On Monday, The Logic first reported that the San Francisco-based Y Combinator had quietly revised its standard deal terms webpage to remove Canada as one of what was once four permitted sites of investment—leaving only the US, the Cayman Islands, and Singapore. This means Canadian startups applying to the accelerator, which provides $500,000 USD and fundraising support, would have to “flip” their parent company and incorporate in one of those countries—most likely the US—to get a spot. 

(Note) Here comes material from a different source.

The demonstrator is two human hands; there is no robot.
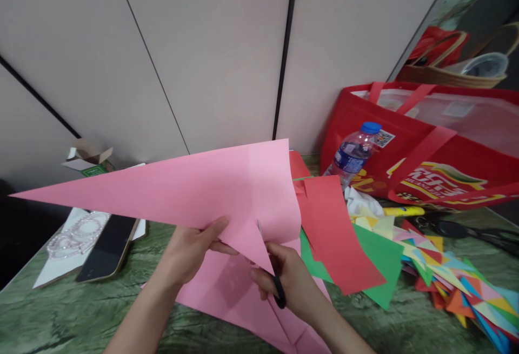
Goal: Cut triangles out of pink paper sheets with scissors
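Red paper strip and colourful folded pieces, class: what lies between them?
In the head view, green paper lies between them, partly under the red paper strip.

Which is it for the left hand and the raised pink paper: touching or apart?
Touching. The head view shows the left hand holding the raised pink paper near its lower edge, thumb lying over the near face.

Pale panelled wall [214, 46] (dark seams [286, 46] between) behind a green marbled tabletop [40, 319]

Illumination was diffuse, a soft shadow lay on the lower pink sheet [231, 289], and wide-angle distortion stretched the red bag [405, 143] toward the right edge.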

“This is sending the absolute wrong message—that’s not substantiated with fact—to leave Canada.”

John Ruffolo

The Canadian tech industry, for whom brain drain to the US has been a sore subject, immediately took to social media to debate the change. Some balked at the perceived affront, while others argued that Canadian startups had already been re-domiciling in the US for years, particularly as a way to attract or appease US venture capital investors. BetaKit has reached out to YC for comment, and has yet to receive a response.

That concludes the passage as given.